Stocks tumbled, and the dollar raced higher after the Federal Reserve raised interest rates by 75bps and signalled the ultimate peak for interest rates will be higher than previously thought. Market reaction was initially positive for risk, with the following line in statement regarded as dovish: “In determining the pace of future increases in the target range, the Committee will take into account the cumulative tightening of monetary policy, the lags with which monetary policy affects economic activity and inflation, and economic and financial developments.” It very clearly that the Fed wants to slow down a bit to see what it’s done so far. 

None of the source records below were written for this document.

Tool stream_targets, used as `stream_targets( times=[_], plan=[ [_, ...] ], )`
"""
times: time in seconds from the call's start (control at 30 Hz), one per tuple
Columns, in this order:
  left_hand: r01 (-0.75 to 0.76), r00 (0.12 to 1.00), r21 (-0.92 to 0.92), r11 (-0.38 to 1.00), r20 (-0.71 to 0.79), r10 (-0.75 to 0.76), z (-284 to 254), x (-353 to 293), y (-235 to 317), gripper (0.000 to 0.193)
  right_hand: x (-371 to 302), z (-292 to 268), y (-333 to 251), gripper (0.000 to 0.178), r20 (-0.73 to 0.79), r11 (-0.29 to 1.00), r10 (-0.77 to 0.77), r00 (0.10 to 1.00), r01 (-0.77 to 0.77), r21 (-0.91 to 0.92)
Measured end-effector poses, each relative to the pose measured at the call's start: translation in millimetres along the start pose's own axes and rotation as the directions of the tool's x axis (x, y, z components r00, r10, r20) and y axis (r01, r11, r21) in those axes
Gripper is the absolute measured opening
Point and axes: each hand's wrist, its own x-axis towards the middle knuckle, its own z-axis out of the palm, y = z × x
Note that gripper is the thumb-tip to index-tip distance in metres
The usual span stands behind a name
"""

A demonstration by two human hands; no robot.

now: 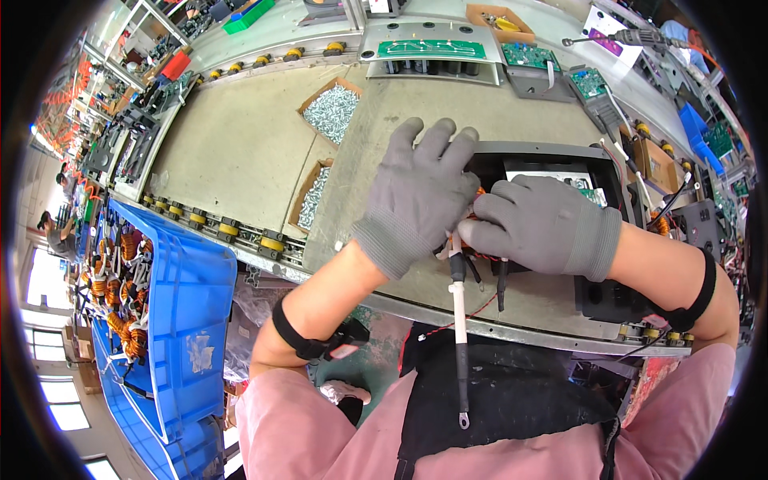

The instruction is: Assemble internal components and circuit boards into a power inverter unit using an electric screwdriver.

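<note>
My left hand (422,190), in a grey glove, lies back up with its fingers stretched out and apart at the left end of a black metal case (552,149); its thumb is hidden. Against it, my right hand (546,220), also gloved, has its fingers curled and pinched on a copper coil (480,194), mostly covered by both hands. From the coil a white cable (459,308) with black sleeving and a ring terminal (464,420) runs toward me. A shorter black-sleeved lead (502,286) hangs beside it.
Two cardboard boxes of screws (332,112) (314,196) sit left of my hands. A metal plate with a green circuit board (432,50) stands beyond. At left, a blue crate (192,304) holds several copper coils (126,332). A power screwdriver (640,38) hangs at the far right.
</note>
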Motion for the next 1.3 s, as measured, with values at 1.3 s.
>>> stream_targets(
  times=[1.3],
  plan=[
    [0.199,0.973,-0.449,0.871,0.194,-0.123,9,5,-10,0.029,-49,-91,37,0.046,-0.118,0.745,0.579,0.807,-0.465,0.479]
  ],
)
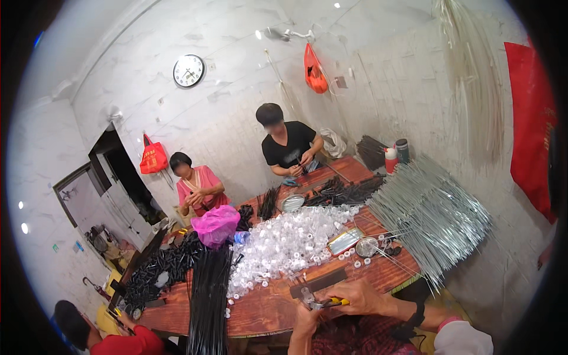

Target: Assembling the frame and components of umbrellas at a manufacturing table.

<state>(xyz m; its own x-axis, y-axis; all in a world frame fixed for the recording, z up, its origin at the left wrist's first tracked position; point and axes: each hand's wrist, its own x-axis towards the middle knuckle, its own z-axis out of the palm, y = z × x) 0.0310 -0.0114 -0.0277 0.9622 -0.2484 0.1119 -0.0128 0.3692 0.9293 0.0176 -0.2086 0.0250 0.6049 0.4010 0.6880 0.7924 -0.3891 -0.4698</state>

In the presser, Powell said that at some point it will become appropriate to slow pace of hikes, and that point may come as soon as December. But then he started to sound hawkish. There was a very clear reaction in the market to Powell saying “data since our last meeting suggests that the ultimate level of interest rates will be higher than expected”. So, a higher terminal rate, and higher for longer seemed to be the message. In other words, we will down slow but no pivot, Powell stressing the “need for ongoing rate increases...ground left to cover...it is very premature to be thinking about pausing". Markets ultimately took it as hawkish and risk took a hit. 

Stocks decline

The S&P 500 finished down 2.5% and closed below its 50-day SMA. The Dow Jones shipped more than 500pts and the Nasdaq Composite decline more than 3.3%. European stock markets have taken the cue and are down by around 0.5-1% in early trade after a similarly soft Asian session. China Caixin Services PMI fell to 48.4 from 49.3, the lowest since May. 

Dollar stronger

The Fed’s hike and the resultant sharp move higher in Treasury yields bolstered the dollar which has risen to two-week highs. The dollar index trades around 112.50 this morning, its best since Oct 21st. EURUSD takes a 97 handle and GBPUSD is below 1.13 ahead of today’s Bank of England decision. 

BoE still cautious?

The Bank of England is also expected to raise rates by 75bps. The appointment Jeremy Hunt as chancellor, subsequent rollback of the mini-Budget measures and the arrival of Rishi Sunak in Number 10 has sent gilt yields falling and the pound higher – boosted by macro trends and a weaker dollar running into last night’s Fed meeting at least. This gives the Bank more wriggle room and it is likely to go for 75bps rather than 100bps as had been anticipated in the wake of the mini-Budget in September.  

Deputy governor for monetary policy Ben Broadbent pushed back against notion the MPC would hike all the way to 5% as implied by markets. This was the most assertive attempt to say the market has overdone it when pricing rate hikes by the Bank. He may be fighting a losing battle though, as the Fed showed last night CBs are not seeing much if any impact from hikes (mon pol does lag a fair bit) and will need to keep on squeezing it higher. They just don’t want the market to price in a higher terminal rate today, in contrast to the Fed. 

In short, expect 75bps, though unlikely to be unanimous vote. Downside risks to the economy heightened, fiscal policy drag means slower growth, but less requirement to raise rates. Inflation likely to stay high. Cable is sharply lower this morning reflecting downside risks for sterling from the announcement. TLDR: Dovish jumbo hike with no good news. 

However, the moves in sterling this morning indicate everyone expects a very cautious Bank of England will say 75bps is not the new normal, citing downside risks to the economy and the tighter fiscal policy. A such if it surprises with a more hawkish line, GBP would react extremely positively. But it could surprise on the dovish side with a 50bps, which would be sterling negative.

Later today

US ISM services PMI, weekly unemployment claims data comes ahead of tomorrow’s nonfarm payrolls. ADP numbers yesterday were surprising good. Earnings today come from Barrick Gold, Moderna, Amgen, Block Inc, Coinbase, Illumina, PayPal, Starbucks, Twilio, Virgin Galactic.